US 11,720,533 B2
Automated classification of data types for databases
Rajmohan Chandrahasan, Kanchipuram (IN); Ankush Gupta, Uttarakhand (IN); Venkata Nagaraju Pavuluri, New Rochelle, NY (US); Arvind Agarwal, New Delhi (IN); and Sameep Mehta, Bangalore (IN)
Assigned to International Business Machines Corporation, Armonk, NY (US)
Filed by International Business Machines Corporation, Armonk, NY (US)
Filed on Nov. 29, 2021, as Appl. No. 17/536,860.
Prior Publication US 2023/0169050 A1, Jun. 1, 2023
Int. Cl. G06F 16/21 (2019.01); G06F 16/22 (2019.01); G06F 16/23 (2019.01); G06F 16/2458 (2019.01); G06F 18/21 (2023.01); G06N 3/045 (2023.01)

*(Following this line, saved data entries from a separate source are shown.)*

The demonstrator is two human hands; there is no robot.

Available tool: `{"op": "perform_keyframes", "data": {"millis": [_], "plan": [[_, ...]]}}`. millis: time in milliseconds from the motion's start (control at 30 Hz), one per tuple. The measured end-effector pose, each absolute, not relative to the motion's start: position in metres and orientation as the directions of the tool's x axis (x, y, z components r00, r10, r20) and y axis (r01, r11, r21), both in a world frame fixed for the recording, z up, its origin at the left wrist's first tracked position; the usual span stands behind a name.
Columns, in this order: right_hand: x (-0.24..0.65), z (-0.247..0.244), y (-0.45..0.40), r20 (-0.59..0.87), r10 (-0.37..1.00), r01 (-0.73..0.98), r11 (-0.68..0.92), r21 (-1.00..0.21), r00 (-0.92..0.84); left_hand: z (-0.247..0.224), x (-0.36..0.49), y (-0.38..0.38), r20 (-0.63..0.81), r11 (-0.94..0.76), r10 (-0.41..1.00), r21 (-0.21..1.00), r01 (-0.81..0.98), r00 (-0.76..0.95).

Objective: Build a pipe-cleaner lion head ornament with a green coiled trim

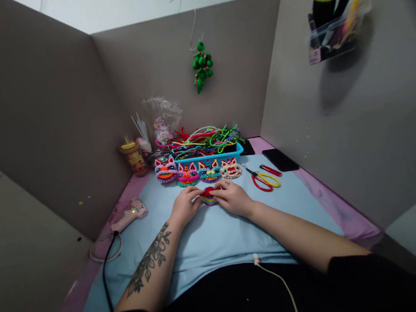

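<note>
Your left hand (185,206) and right hand (235,199) pinch a small red-topped, striped fuzzy piece (209,198). It lies between them.

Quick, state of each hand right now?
Left hand: closed, holding the left side of the small colourful piece.
Right hand: closed, holding the same piece's right side.

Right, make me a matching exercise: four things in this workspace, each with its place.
Things
1. pink glue gun
2. hand tool with red and yellow handles
3. green hanging ornament
4. small, fuzzy, red-topped piece

Places
A. in front of the gray back panel
B. between the left hand and right hand
C. beside a slim red object
D. left of both hands

Pairs: 1-D, 2-C, 3-A, 4-B
</note>
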State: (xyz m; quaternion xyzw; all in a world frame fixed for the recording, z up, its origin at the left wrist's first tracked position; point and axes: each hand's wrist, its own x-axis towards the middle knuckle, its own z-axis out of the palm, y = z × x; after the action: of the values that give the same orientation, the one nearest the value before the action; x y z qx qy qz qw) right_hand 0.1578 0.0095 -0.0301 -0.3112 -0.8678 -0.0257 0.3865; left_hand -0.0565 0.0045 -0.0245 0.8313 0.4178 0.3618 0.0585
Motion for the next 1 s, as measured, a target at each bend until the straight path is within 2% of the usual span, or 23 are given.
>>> {"op": "perform_keyframes", "data": {"millis": [167,333,433,567,667,800,1000], "plan": [[0.158,-0.032,0.011,0.687,0.520,0.550,0.809,-0.207,-0.508,-0.024,-0.056,0.004,0.551,-0.640,0.739,0.398,0.657,0.387],[0.157,-0.031,0.010,0.680,0.546,0.520,0.809,-0.276,-0.489,-0.022,-0.054,0.001,0.540,-0.633,0.748,0.404,0.660,0.387],[0.160,-0.030,0.014,0.677,0.593,0.492,0.787,-0.372,-0.437,-0.023,-0.056,0.004,0.543,-0.581,0.775,0.412,0.701,0.324],[0.171,-0.035,0.031,0.635,0.726,0.507,0.664,-0.549,-0.263,-0.027,-0.063,0.012,0.550,-0.445,0.820,0.440,0.780,0.158],[0.177,-0.040,0.041,0.588,0.781,0.512,0.601,-0.614,-0.211,-0.029,-0.067,0.015,0.527,-0.429,0.835,0.449,0.784,0.156],[0.174,-0.039,0.040,0.604,0.755,0.476,0.642,-0.601,-0.255,-0.027,-0.064,0.013,0.538,-0.503,0.809,0.427,0.751,0.236],[0.163,-0.034,0.032,0.661,0.681,0.412,0.725,-0.552,-0.314,-0.022,-0.048,0.005,0.658,-0.652,0.678,0.333,0.681,0.328]]}}
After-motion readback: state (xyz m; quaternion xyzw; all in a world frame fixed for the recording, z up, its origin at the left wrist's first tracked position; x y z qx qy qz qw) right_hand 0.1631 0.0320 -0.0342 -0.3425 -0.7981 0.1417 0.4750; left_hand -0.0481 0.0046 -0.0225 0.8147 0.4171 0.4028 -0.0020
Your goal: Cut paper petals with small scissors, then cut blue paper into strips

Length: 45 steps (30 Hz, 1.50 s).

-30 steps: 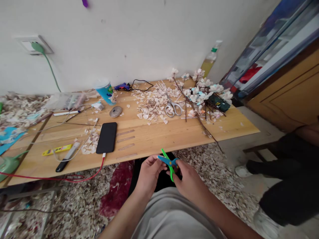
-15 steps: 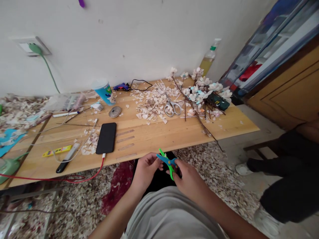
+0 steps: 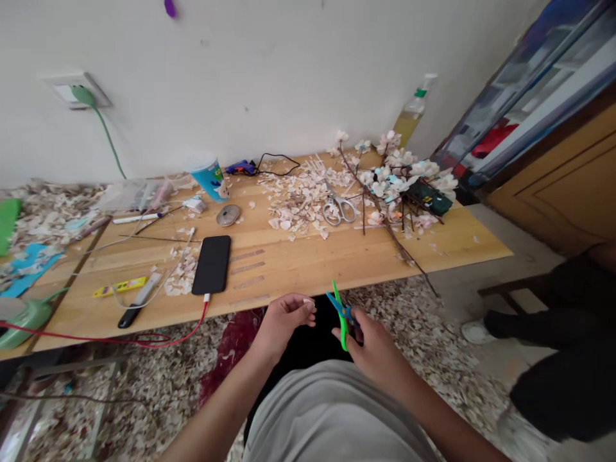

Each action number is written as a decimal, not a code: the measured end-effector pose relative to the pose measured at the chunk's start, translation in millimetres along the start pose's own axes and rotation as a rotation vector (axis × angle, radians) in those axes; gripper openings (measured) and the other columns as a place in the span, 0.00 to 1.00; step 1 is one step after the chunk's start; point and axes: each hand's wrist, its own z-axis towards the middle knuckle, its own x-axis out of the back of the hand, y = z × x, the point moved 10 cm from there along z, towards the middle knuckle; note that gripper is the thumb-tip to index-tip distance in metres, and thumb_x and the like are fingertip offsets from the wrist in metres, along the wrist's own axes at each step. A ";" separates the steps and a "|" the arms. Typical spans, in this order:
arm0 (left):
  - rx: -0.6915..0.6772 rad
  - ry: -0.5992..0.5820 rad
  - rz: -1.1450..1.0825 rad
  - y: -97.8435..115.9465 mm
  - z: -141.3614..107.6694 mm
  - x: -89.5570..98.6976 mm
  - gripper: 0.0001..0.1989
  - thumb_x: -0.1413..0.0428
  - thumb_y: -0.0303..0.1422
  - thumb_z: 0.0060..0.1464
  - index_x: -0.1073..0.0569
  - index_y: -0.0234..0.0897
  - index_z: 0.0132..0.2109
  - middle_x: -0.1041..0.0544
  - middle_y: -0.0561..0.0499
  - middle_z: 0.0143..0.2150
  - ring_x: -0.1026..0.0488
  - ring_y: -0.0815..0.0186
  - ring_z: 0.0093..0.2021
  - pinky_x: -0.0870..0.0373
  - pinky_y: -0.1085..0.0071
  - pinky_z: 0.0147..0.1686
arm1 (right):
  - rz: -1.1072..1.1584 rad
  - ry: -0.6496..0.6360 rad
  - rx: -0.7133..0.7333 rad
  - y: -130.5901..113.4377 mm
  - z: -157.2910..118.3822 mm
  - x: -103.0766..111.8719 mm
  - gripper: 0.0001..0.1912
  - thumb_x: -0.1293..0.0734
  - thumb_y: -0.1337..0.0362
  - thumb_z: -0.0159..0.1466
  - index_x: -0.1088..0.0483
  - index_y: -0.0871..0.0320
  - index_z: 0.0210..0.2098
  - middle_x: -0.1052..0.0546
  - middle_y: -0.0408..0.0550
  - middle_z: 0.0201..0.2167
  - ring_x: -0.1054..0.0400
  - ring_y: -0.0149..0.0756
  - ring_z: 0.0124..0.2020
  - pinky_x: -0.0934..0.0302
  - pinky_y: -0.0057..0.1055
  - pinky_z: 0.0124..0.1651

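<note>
Just off the table's front edge, my left hand (image 3: 287,321) pinches a small white scrap (image 3: 308,301) between thumb and fingers; it is too small to make out well. To its right, my right hand (image 3: 369,338) grips a pair of green and blue scissors (image 3: 342,312), their tips pointing up and the blades slightly apart. The scissors are clear of my left hand. Behind them on the table lie pale paper-like scraps (image 3: 301,202), grey-handled scissors (image 3: 339,210) and a branch with white flowers (image 3: 392,176).
A black phone (image 3: 212,264) on a red cable, a utility knife (image 3: 139,300), a metal disc (image 3: 228,215) and a blue cup (image 3: 210,178) are on the wooden table (image 3: 298,256). A bottle (image 3: 411,115) stands by the wall. Scraps cover the floor. Another person's leg (image 3: 548,385) is at right.
My right hand has moved the scissors right, away from my left hand, and turned their tips more upright. My left hand keeps its pinch. The whole view has shifted slightly.
</note>
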 end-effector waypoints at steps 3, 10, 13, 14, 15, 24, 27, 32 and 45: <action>-0.001 0.028 -0.039 -8.1 0.9 1.2 0.17 0.31 0.40 0.40 0.22 0.32 0.33 0.23 0.51 0.27 0.29 0.71 0.26 0.29 0.74 0.30 | -0.071 -0.038 0.040 -5.6 -5.6 -8.6 0.09 0.36 0.57 0.62 0.36 0.56 0.35 0.25 0.47 0.32 0.33 0.37 0.32 0.45 0.29 0.33; -0.049 0.020 0.062 -4.8 0.2 -7.5 0.13 0.33 0.36 0.39 0.22 0.33 0.32 0.23 0.52 0.26 0.30 0.71 0.24 0.31 0.73 0.28 | -0.207 -0.044 0.071 -11.2 -5.5 -13.8 0.08 0.36 0.58 0.64 0.35 0.56 0.38 0.25 0.49 0.34 0.31 0.40 0.37 0.45 0.31 0.37; -0.061 0.010 0.102 -0.8 0.2 -9.5 0.12 0.35 0.37 0.41 0.22 0.33 0.32 0.24 0.52 0.25 0.31 0.71 0.24 0.31 0.74 0.27 | -0.252 -0.031 0.065 -10.2 -3.9 -12.7 0.07 0.36 0.60 0.64 0.34 0.57 0.38 0.24 0.49 0.34 0.30 0.41 0.37 0.45 0.31 0.36; -0.064 0.005 0.113 0.1 0.3 -9.8 0.12 0.35 0.38 0.42 0.22 0.33 0.31 0.24 0.52 0.25 0.31 0.71 0.24 0.31 0.74 0.27 | -0.262 -0.031 0.064 -10.1 -3.7 -13.0 0.07 0.37 0.60 0.64 0.34 0.57 0.38 0.24 0.49 0.34 0.29 0.41 0.37 0.45 0.31 0.36; -0.067 -0.002 0.121 0.9 0.4 -10.2 0.12 0.36 0.39 0.43 0.22 0.33 0.31 0.25 0.52 0.24 0.31 0.71 0.24 0.31 0.74 0.27 | -0.269 -0.030 0.064 -10.0 -3.6 -13.3 0.07 0.37 0.60 0.64 0.34 0.57 0.39 0.24 0.49 0.35 0.29 0.41 0.37 0.46 0.31 0.35; -0.092 -0.045 0.171 7.4 -0.6 -8.9 0.16 0.36 0.44 0.44 0.23 0.33 0.30 0.26 0.52 0.24 0.32 0.70 0.25 0.31 0.73 0.27 | -0.331 -0.031 0.020 -6.6 -1.7 -12.6 0.06 0.38 0.63 0.65 0.31 0.56 0.38 0.20 0.51 0.34 0.26 0.43 0.34 0.49 0.31 0.31; -0.079 -0.038 0.176 9.1 -1.9 -6.0 0.17 0.35 0.44 0.44 0.22 0.32 0.31 0.26 0.52 0.25 0.32 0.71 0.25 0.31 0.73 0.28 | -0.238 -0.032 -0.014 -0.9 1.2 -10.5 0.06 0.39 0.64 0.65 0.30 0.55 0.37 0.20 0.48 0.31 0.27 0.40 0.30 0.50 0.30 0.29; -0.093 -0.007 0.158 12.3 -2.1 -1.6 0.18 0.34 0.43 0.43 0.23 0.32 0.34 0.25 0.52 0.25 0.31 0.71 0.23 0.31 0.73 0.26 | -0.085 -0.010 0.008 -4.7 1.8 -8.7 0.08 0.38 0.57 0.64 0.34 0.55 0.36 0.24 0.46 0.27 0.32 0.37 0.27 0.51 0.28 0.27; -0.136 0.007 0.165 3.7 -0.8 -2.4 0.12 0.37 0.38 0.46 0.24 0.33 0.34 0.25 0.53 0.25 0.29 0.70 0.24 0.30 0.74 0.26 | -0.169 -0.058 0.051 -15.2 -5.0 -23.3 0.09 0.37 0.56 0.64 0.36 0.56 0.36 0.25 0.46 0.31 0.31 0.38 0.32 0.50 0.29 0.31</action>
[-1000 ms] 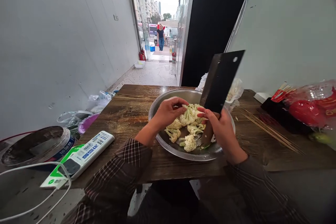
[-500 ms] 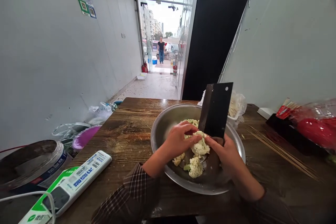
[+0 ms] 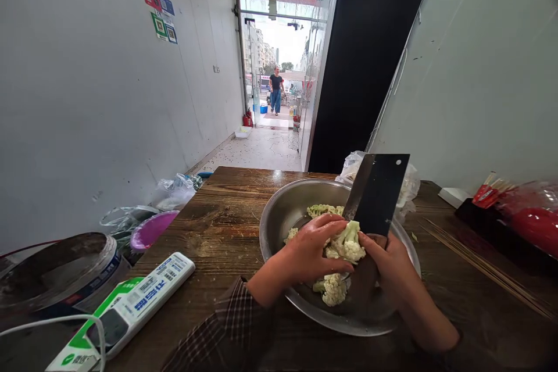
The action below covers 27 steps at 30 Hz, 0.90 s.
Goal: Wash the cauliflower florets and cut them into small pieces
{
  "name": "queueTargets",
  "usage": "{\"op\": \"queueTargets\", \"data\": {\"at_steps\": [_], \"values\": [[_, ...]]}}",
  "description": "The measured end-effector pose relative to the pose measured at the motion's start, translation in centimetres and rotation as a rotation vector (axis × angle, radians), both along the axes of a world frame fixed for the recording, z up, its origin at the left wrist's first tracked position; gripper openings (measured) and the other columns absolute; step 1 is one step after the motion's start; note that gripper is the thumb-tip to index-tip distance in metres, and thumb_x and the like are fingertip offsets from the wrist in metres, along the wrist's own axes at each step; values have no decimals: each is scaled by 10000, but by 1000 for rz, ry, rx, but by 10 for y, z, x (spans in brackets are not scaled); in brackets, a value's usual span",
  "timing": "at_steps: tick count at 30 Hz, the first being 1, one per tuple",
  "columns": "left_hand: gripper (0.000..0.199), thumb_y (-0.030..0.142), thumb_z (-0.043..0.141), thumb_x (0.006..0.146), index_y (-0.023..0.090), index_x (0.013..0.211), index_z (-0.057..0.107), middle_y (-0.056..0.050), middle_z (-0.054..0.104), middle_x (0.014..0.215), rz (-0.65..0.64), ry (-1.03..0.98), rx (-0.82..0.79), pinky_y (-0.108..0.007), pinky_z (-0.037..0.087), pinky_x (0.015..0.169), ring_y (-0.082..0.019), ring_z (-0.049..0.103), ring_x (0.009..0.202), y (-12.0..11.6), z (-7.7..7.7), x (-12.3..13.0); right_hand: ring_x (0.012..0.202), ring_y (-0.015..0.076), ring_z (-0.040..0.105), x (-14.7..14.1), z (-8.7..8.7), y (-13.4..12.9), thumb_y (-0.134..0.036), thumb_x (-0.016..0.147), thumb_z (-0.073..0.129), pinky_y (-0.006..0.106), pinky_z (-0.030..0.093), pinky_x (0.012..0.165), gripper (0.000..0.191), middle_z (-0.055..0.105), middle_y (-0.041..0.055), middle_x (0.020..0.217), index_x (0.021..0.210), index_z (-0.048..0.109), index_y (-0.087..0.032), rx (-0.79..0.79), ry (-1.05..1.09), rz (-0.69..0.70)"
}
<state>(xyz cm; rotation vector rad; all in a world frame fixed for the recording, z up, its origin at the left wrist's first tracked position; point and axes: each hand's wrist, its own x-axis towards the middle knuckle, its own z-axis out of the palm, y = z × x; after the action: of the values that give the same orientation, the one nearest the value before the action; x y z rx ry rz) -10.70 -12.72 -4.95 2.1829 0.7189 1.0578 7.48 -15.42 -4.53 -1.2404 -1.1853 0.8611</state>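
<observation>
Over a wide steel bowl (image 3: 279,209) on the wooden table, my left hand (image 3: 311,250) is closed around a cauliflower floret (image 3: 349,244), its thumb and fingers on either side of it. My right hand (image 3: 387,261) grips a cleaver (image 3: 381,192), whose dark broad blade stands up and leans right; the handle is mostly hidden in my palm. My right thumb lies close to the floret's stem. Below the hands, another floret (image 3: 335,290) rests in the bowl, and more cauliflower (image 3: 325,209) shows behind them.
To the left lies a white and green payment device (image 3: 148,296) with a cable. A bucket (image 3: 96,267) and a purple basin (image 3: 152,229) stand beyond the table's left edge. Thin skewers (image 3: 483,264) and a red plastic-wrapped item (image 3: 538,226) lie right. Outside the doorway a person (image 3: 276,90) walks.
The floret has turned in my left hand, its stem now pointing up. The cleaver leans further right. My view has shifted slightly, and the person outside has taken a step.
</observation>
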Motion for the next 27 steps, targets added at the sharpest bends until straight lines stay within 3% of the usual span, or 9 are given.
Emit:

CPC G06F 16/213 (2019.01) [G06F 16/2282 (2019.01); G06F 16/2358 (2019.01); G06F 16/2462 (2019.01); G06F 18/2178 (2023.01); G06N 3/045 (2023.01)] 20 Claims
OG exemplary drawing
 
1. A computer program product comprising a computer readable storage medium having program instructions embodied therewith, the program instructions executable by one or more processors to cause the one or more processors to:
receive a portion of identifying information for one or more components of a database;
generate one or more descriptions for the one or more components based at least in part on the portion of the identifying information for the one or more components;
input the one or more descriptions and create, read, update and delete operations data of the database to one or more machine learning models;
predict, using the one or more machine learning models, one or more data types associated with the one or more components, wherein the prediction is based at least in part on the one or more descriptions and the create, read, update and delete operations data;
wherein the predicting comprises:
extracting from the create, read, update and delete operations data counts of a number of one or more of data reads, data writes, data deletes and data updates over a given time period for the one or more components; and
determining, based at least in part on the counts, the one or more data types associated with the one or more components; and
wherein the program instructions further cause the one or more processors to train the one or more machine learning models with: (i) labeled training data comprising respective ones of a plurality of data types corresponding to respective ones of a plurality of database components and respective ones of a plurality of descriptions of the database components; and (ii) data comprising correspondence between the respective ones of the plurality of data types and frequency of create, read, update and delete operations.